*Assignment*
Restate word for word the lines that begin the listing and end with the line holding "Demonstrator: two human".

*Dataset excerpt*
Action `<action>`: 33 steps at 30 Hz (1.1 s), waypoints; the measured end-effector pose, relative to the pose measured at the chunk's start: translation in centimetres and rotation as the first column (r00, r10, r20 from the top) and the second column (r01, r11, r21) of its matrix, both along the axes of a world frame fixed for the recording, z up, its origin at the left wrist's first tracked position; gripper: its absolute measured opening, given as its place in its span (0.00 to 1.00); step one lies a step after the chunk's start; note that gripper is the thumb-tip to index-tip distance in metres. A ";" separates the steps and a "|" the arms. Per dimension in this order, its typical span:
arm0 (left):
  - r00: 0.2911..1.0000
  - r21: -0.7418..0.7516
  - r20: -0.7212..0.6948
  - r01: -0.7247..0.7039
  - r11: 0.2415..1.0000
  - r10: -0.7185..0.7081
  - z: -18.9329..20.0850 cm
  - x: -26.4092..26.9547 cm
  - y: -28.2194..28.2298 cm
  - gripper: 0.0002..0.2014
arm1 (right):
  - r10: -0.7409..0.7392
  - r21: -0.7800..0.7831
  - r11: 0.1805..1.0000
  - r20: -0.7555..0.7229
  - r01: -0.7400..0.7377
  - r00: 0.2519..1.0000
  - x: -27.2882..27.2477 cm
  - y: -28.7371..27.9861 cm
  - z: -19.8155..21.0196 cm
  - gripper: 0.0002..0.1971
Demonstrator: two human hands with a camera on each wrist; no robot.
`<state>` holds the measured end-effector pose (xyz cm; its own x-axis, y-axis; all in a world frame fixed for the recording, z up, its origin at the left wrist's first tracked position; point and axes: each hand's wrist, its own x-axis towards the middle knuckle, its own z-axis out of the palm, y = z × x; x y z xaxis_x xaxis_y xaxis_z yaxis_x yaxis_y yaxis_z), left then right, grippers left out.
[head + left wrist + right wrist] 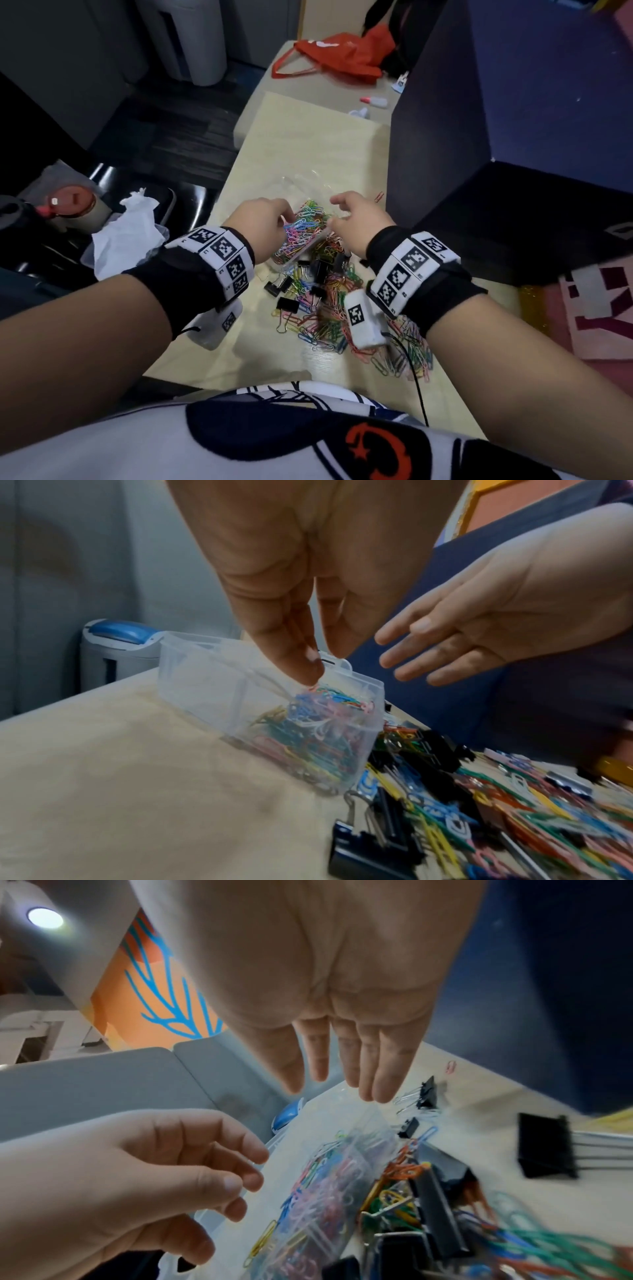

*Answer section*
Action `<action>`: 33 steps at 30 Hz (1.1 s), waypoints; the measured end-effector pose, relative to the pose measured at the chunk's start: translation in centimetres and rotation as the first column (r00, r10, r20 from the top) and the second column (r01, r11, r21) of its matrix, both along the axes of a world frame fixed for the recording, z up, its origin at the left wrist's first tracked position; gripper: its absolute measured opening, given as its place in its span (0.00 to 1.00); step one lies a step after the chunk's start; note that gripper is the thumb-tip to index-tip distance in metres. A ";" separates the steps and a "|" the arms. Per dimension in this order, its typical span:
arm0 (left):
  - r00: 0.2911..1.0000
  - r21: -0.7418..0.7516
  - r20: -0.7212..0.6948
  - r01: -0.7247..0.7039
  - r11: 0.2415..1.0000
  - r10: -0.7185..0.7081
  - z: -18.9329..20.0850 cm
  - x: -26.4092..26.9547 cm
  - y: -28.2194..28.2298 cm
  - gripper: 0.0002..0.2014
arm1 (right):
  - r10: -0.7409..0.7392
  - r21: -0.7800..0.7831
  - r11: 0.1805..1.0000
  - r20: -0.7555..0.7229
  - r01: -0.7400..0.7377
  - r00: 0.2519..1.0000
  - x: -27.2882..27.2477 cm
  - y: -28.7371..27.9861 cm
  - z: -19.8155..21.0196 cm
  - gripper: 0.0002..0.1971
Demonstrator: two human hands with a camera on each wrist; no robot.

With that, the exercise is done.